Мне захотелось проявить твердость, хотя на самом деле я колебался, и перед уходом я заговорил о теме, которую предложил мне в свое время Вобан.
– Кто знает, – сказал я, – может быть, наше упорство позволит нам создать оборону столь совершенную, что она заставит врага отступить.
Но Вильяроэль покачал головой:
– Сынок, чтобы приблизиться к совершенству, нам надо выйти за пределы человеческих возможностей. И если вынуждать к этому солдат регулярной армии преступно, разве у нас есть моральное право требовать такое от всех жителей города?

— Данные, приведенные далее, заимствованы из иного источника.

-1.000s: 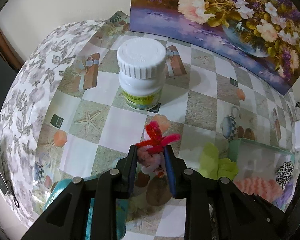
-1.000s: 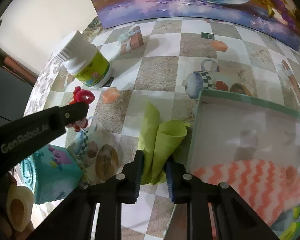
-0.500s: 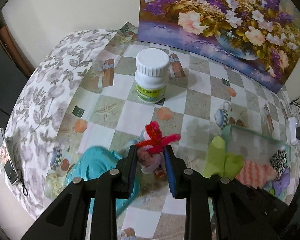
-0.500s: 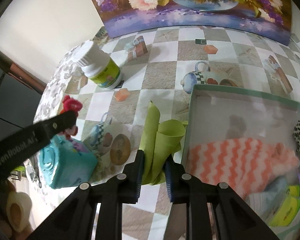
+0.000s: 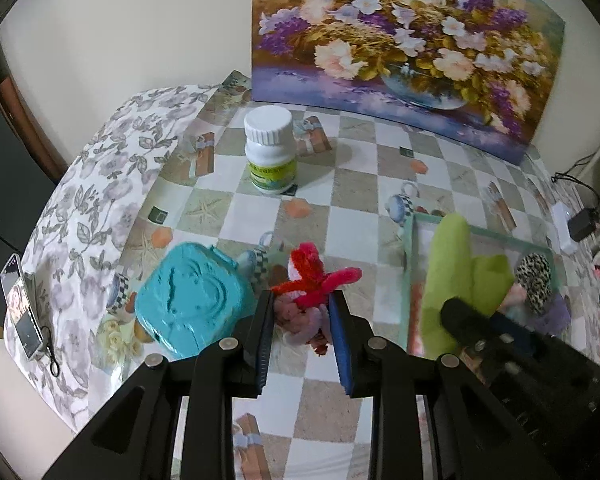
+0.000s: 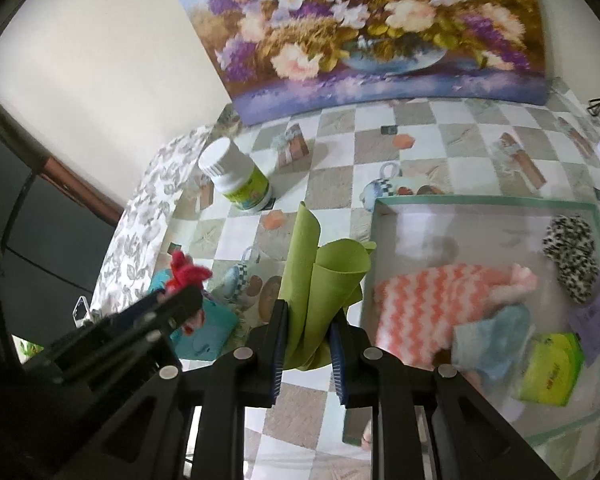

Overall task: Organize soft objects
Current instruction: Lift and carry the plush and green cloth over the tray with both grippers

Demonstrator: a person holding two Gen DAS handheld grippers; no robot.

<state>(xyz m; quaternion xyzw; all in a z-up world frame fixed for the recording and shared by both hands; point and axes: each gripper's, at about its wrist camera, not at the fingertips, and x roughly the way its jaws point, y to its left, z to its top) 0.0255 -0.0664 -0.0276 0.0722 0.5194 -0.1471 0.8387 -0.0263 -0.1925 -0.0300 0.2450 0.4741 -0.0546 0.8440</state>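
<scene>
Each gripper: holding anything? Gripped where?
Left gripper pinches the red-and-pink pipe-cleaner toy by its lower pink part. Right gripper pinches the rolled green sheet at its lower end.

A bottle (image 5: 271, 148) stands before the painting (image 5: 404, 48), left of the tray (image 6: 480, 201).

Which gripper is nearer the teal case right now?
Left. The left gripper, shut on the red-pink toy, hangs right beside the teal case. The right gripper, shut on the green sheet, is farther off, by the box.
</scene>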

С точки зрения военного искусства городу не приходилось рассчитывать на успех, и никто не мог этого знать лучше, чем Вильяроэль. Он тысячу раз настаивал, чтобы правительство попыталось прийти с противником к приемлемому соглашению. Никому еще не доводилось попадать в такую коварную моральную ловушку. Совесть дона Антонио не позволяла ему продолжать безумную защиту города, но исполнение принятых на себя обязательств было для него делом чести. Вообще-то, он неоднократно пытался просить об отставке. Однако, подавая эти прошения, генерал действовал не искренне, а скорее пользовался ими для достижения своих целей в переговорах с правительством, будучи уверенным, что красные подстилки не примут его отставки. Вильяроэль оказался затянут в порочный круг: солдаты безоговорочно подчинялись ему, он – красным подстилкам, а те вынуждены были прислушиваться к мнению барселонцев. Но что представляло собой войско? Солдатами Коронелы были жители Барселоны, взявшиеся за оружие. Задолго до того, как неприятель начал работы в траншее, дон Антонио преследовал одну-единственную цель: избежать бессмысленного кровопролития. Но эта благородная цель с каждым днем становилась все более недостижимой, в первую очередь потому, что те самые люди, которых он хотел спасти, предпочитали смерть сдаче города.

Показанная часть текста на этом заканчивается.